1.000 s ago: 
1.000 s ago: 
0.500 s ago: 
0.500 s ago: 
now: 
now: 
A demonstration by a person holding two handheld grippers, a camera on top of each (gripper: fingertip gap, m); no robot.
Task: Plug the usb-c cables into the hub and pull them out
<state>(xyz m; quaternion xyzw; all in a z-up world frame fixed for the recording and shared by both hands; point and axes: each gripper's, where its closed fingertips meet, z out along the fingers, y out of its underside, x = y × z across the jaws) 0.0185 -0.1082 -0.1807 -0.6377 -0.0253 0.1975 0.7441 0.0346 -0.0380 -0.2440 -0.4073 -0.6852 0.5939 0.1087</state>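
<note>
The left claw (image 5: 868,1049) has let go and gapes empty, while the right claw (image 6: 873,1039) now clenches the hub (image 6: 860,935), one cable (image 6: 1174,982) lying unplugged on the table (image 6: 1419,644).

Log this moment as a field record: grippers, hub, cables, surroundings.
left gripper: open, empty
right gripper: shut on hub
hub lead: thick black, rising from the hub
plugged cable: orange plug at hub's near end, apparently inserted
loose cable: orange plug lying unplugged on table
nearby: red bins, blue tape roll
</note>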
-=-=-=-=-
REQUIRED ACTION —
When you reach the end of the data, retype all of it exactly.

WORKED SOLUTION —
1.000 s ago: 
1.000 s ago: 
0.500 s ago: 
0.500 s ago: 
now: 
now: 
A demonstration by a person holding two handheld grippers, a camera on top of each (gripper: fingertip gap, m); no robot.
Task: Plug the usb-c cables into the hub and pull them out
<state>(xyz m; quaternion xyzw; all in a z-up world frame fixed for the recording and shared by both hands; point and axes: each gripper's, where its closed fingertips meet, z out along the fingers, y out of its underside, x = y × z across the jaws) 0.0185 -0.1082 -0.1807 -0.6377 -0.0253 0.1975 0.7441 0.0346 -0.0380 -0.2440 -0.4073 -0.6852 0.5939 0.1087</state>
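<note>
The left claw (image 5: 868,1049) has let go and gapes empty, while the right claw (image 6: 873,1039) now clenches the hub (image 6: 860,935), one cable (image 6: 1174,982) lying unplugged on the table (image 6: 1419,644).

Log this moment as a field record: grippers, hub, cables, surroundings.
left gripper: open, empty
right gripper: shut on hub
hub lead: thick black, rising from the hub
plugged cable: orange plug at hub's near end, apparently inserted
loose cable: orange plug lying unplugged on table
nearby: red bins, blue tape roll
</note>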

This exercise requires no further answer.